### Task details
Write out the stretch of lines below that begins at the line with "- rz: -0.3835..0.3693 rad" and ends at the line with "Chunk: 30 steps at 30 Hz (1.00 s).", including both, exactly as given and nothing more.

_____

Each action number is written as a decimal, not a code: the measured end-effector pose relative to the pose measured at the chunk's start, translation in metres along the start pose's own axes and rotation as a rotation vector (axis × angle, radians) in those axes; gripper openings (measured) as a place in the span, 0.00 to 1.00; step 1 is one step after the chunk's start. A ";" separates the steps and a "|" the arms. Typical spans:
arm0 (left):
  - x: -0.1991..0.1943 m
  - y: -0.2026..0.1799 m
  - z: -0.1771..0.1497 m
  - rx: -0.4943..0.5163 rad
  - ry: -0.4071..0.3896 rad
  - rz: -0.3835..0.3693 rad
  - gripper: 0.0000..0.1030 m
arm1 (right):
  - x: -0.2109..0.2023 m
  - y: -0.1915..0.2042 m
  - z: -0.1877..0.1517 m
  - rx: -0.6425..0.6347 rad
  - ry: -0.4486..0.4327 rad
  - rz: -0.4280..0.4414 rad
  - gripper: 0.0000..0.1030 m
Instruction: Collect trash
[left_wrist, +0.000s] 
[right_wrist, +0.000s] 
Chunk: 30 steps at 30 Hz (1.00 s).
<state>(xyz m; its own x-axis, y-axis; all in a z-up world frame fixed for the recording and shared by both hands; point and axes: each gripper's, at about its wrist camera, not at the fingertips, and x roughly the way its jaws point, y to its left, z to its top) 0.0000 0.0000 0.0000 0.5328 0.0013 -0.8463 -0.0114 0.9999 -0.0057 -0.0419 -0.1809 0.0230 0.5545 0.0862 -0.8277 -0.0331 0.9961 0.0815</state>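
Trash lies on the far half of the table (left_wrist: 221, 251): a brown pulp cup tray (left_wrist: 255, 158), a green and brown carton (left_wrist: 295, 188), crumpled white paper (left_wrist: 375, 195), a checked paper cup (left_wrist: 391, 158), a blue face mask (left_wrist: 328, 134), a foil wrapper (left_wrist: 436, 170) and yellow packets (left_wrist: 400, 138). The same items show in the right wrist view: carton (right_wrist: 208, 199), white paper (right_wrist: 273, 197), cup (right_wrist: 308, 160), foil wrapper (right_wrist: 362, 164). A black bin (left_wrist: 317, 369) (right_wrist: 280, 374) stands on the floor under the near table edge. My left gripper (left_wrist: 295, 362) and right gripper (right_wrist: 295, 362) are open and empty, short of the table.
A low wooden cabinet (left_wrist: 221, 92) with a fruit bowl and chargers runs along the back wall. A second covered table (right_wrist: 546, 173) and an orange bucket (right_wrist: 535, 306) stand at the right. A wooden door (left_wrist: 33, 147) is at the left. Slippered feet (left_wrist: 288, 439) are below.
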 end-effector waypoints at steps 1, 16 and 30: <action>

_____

### Task answer
  - rz: -0.3835..0.3693 rad
  - gripper: 0.0000..0.1030 m
arm1 (right):
  - x: -0.2109..0.2023 m
  - y: -0.1915..0.2042 m
  - z: -0.1877..0.1517 m
  - rx: -0.6425..0.6347 rad
  - ry: -0.4486..0.4327 rad
  - rz: -0.4280..0.4414 rad
  - gripper: 0.0000..0.1030 m
Instruction: Collect trash
[left_wrist, +0.000s] 
[right_wrist, +0.000s] 
Chunk: 30 steps at 30 Hz (1.00 s).

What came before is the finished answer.